Copy the data. Keep every character as given.

## [Exercise data]
· · · · · · ·
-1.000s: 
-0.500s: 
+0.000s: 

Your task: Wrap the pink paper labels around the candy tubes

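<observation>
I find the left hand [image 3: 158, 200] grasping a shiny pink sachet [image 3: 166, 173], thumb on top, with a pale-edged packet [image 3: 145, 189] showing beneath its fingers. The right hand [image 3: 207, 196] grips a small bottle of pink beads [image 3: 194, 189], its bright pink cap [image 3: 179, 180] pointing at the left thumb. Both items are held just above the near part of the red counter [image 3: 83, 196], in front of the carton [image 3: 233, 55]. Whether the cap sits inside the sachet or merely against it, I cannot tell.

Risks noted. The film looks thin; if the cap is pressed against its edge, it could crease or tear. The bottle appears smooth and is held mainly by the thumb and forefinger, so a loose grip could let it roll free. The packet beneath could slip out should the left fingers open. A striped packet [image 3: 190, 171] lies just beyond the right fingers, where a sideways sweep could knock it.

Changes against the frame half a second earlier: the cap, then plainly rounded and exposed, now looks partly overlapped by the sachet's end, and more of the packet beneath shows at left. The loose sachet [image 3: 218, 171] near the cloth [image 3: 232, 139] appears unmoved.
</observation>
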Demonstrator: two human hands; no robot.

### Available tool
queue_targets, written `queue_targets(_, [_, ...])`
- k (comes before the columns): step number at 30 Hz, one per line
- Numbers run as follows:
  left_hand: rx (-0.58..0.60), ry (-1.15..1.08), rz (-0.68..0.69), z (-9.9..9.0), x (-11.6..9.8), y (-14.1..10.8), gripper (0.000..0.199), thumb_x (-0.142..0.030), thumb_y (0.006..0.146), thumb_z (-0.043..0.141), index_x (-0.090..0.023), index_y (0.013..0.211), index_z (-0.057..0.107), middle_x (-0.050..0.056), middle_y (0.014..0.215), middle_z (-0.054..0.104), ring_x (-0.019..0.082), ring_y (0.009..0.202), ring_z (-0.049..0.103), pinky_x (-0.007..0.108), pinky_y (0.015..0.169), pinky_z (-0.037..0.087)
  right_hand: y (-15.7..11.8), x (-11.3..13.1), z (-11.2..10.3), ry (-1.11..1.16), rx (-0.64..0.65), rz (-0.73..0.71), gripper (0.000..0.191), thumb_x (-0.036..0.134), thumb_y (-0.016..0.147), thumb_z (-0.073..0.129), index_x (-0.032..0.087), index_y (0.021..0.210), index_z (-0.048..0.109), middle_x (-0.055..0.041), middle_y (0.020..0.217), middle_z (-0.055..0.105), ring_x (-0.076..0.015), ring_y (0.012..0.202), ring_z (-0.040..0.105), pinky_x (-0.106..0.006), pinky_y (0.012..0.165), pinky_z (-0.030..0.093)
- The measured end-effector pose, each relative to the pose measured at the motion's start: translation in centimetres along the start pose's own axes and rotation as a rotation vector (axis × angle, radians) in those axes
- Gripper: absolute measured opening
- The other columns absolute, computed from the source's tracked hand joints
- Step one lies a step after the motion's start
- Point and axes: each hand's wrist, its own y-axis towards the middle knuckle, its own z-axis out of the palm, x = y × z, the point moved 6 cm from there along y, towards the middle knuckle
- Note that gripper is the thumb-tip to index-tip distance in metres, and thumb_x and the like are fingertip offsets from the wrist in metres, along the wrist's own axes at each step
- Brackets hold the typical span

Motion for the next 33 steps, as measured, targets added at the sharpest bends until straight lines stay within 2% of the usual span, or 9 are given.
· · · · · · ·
## [Answer to this problem]
-1.000s: 
-0.500s: 
+0.000s: 

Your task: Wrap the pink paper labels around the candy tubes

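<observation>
I find the left hand [image 3: 158, 200] grasping a shiny pink sachet [image 3: 166, 173], thumb on top, with a pale-edged packet [image 3: 145, 189] showing beneath its fingers. The right hand [image 3: 207, 196] grips a small bottle of pink beads [image 3: 194, 189], its bright pink cap [image 3: 179, 180] pointing at the left thumb. Both items are held just above the near part of the red counter [image 3: 83, 196], in front of the carton [image 3: 233, 55]. Whether the cap sits inside the sachet or merely against it, I cannot tell.

Risks noted. The film looks thin; if the cap is pressed against its edge, it could crease or tear. The bottle appears smooth and is held mainly by the thumb and forefinger, so a loose grip could let it roll free. The packet beneath could slip out should the left fingers open. A striped packet [image 3: 190, 171] lies just beyond the right fingers, where a sideways sweep could knock it.

Changes against the frame half a second earlier: the cap, then plainly rounded and exposed, now looks partly overlapped by the sachet's end, and more of the packet beneath shows at left. The loose sachet [image 3: 218, 171] near the cloth [image 3: 232, 139] appears unmoved.
</observation>
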Demonstrator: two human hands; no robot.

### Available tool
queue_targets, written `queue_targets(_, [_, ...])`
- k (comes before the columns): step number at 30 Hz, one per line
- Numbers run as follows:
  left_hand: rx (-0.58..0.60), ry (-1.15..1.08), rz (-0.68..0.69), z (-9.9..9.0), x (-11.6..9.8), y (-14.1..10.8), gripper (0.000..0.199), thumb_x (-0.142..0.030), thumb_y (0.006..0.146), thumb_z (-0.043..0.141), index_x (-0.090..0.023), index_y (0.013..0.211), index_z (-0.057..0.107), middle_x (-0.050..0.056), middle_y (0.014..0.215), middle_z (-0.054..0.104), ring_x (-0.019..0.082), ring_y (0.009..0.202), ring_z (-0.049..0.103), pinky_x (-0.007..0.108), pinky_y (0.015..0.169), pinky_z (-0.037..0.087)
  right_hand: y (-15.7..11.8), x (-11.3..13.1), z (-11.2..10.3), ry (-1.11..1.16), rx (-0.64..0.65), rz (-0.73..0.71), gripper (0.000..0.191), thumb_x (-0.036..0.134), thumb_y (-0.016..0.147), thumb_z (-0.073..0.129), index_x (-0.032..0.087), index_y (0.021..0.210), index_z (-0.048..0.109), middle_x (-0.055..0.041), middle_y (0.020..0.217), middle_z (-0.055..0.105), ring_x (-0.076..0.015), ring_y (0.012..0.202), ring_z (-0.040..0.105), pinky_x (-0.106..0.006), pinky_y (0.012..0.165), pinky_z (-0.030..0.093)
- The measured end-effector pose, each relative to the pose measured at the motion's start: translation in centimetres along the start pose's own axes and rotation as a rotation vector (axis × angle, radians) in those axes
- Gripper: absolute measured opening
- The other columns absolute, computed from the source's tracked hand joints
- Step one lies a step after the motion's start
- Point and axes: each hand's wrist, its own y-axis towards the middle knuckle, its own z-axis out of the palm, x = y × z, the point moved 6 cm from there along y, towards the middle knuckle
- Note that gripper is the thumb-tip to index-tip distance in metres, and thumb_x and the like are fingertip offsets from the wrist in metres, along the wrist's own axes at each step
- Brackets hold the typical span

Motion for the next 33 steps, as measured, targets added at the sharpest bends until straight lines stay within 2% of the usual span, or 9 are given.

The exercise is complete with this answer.